Ogromna część umów kredytowych był indeksowana do kursu wymiany franka szwajcarskiego. W latach 2009-2015 kurs ten znacznie wzrósł w stosunku do polskiego złotego, co spowodowało znaczący wzrost zadłużenia kredytobiorców. W rezultacie spłata kredytu stała się znacznie trudniejsza i obciążająca dla wielu osób. Wysoki kurs utrzymuje się do dzisiaj.
W niektórych przypadkach banki stosowały niewłaściwe praktyki przy udzielaniu kredytów we frankach, takie jak niedozwolone postanowienia umowne czy ukrywanie informacji dotyczących ryzyka walutowego.

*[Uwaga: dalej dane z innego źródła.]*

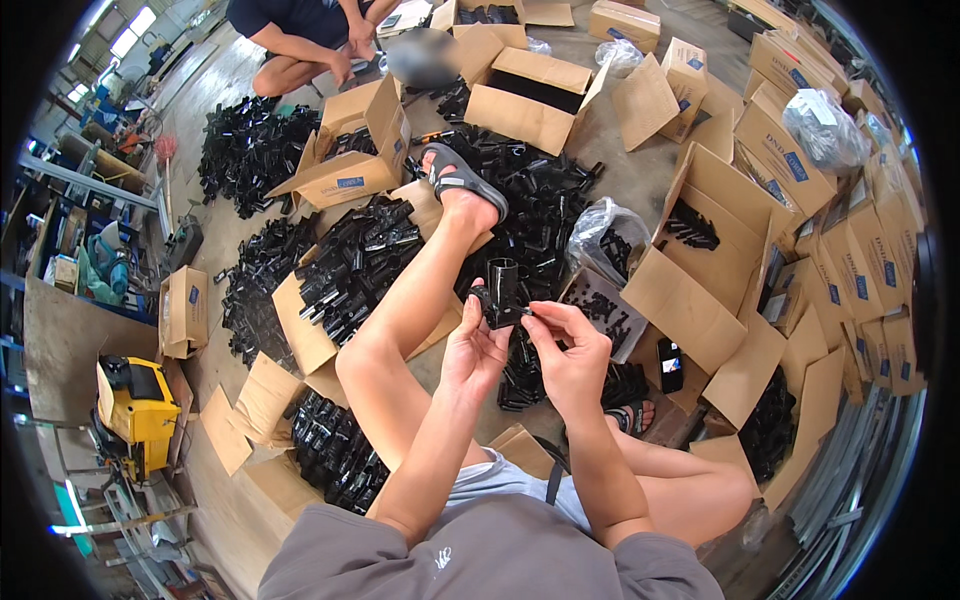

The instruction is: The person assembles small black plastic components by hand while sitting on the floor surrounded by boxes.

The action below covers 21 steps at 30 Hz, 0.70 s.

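L hand (473, 350) grips a black plastic pipe connector (500, 293), fingers wrapped on its lower body, tube end pointing up. R hand (568, 350) pinches a small black piece (528, 312) btwn thumb and forefinger, right at the connector's side at approx 3 o'clock of it. Can't tell if the piece is a screw or a clip, too small. Both hands closed on parts, neither loose.

The connector sits mid-frame, above the person's lap, in the air over the floor (640, 170), no tabletop in use.

Doing this well, imo: keep the L hand steady and turn the connector so the receiving hole faces the R hand; line the small piece square before pressing, don't force it at an angle. Thumb of L hand should stay off the hole.

Around: heaps of like black connectors (350, 265) at 10 o'clock, more at 12 near the sandalled foot (462, 185). Open cardboard boxes (700, 290) at 3 o'clock, a clear plastic bag (606, 238) w/ parts at 1–2. Phone (670, 365) on cardboard at 3–4. Yellow machine (138, 405) at 8–9. Another person (300, 30) crouches at 11–12, far edge.
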### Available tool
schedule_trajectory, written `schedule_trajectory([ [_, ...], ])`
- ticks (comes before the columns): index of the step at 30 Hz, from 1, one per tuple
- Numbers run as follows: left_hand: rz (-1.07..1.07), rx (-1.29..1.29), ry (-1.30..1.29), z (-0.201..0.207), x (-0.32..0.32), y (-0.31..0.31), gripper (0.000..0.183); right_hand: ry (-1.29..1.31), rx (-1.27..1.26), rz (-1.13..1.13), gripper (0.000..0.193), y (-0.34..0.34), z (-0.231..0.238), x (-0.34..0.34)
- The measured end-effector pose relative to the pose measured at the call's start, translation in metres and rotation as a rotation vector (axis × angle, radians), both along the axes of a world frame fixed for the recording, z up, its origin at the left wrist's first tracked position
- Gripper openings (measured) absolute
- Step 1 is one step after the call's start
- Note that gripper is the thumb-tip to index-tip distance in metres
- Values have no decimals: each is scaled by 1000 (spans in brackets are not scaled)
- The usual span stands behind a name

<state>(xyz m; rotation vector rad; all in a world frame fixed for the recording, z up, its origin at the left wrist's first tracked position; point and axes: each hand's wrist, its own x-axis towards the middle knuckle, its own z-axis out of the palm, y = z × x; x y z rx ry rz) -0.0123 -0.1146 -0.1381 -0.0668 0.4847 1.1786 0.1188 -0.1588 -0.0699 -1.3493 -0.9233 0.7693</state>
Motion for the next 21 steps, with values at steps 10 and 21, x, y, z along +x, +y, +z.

Te nieprawidłowości mogły wpływać na sytuację kredytobiorców i przyczynić się do strat finansowych.
Na jaką pomoc mogą liczyć frankowicze?
Pomoc frankowiczom jest obecnie świadczona przez profesjonalne kancelarie adwokackie, które posiadają bogate doświadczenie w tej specyficznej dziedzinie prawa. Specjaliści oferują kompleksową pomoc prawną, która obejmuje analizę indywidualnej sytuacji kredytobiorcy, doradztwo w zakresie możliwych opcji prawnych oraz reprezentację przed sądami i instytucjami finansowymi.
Niezależnie od banku, w którym został zaciągnięty kredyt, istnieje możliwość unieważnienia umowy kredytowej przed sądem. Wiele zobowiązań zostało już anulowanych, jednak wciąż istnieje sporo aktywnych umów. Proces unieważnienia umowy może być skomplikowany, dlatego warto skonsultować się z prawnikiem specjalizującym się w tej dziedzinie. Innym rozwiązaniem, które jest zdecydowanie mniej czasochłonne, są mediacje z bankiem. W tym przypadku również możemy skorzystać z pomocy specjalistów.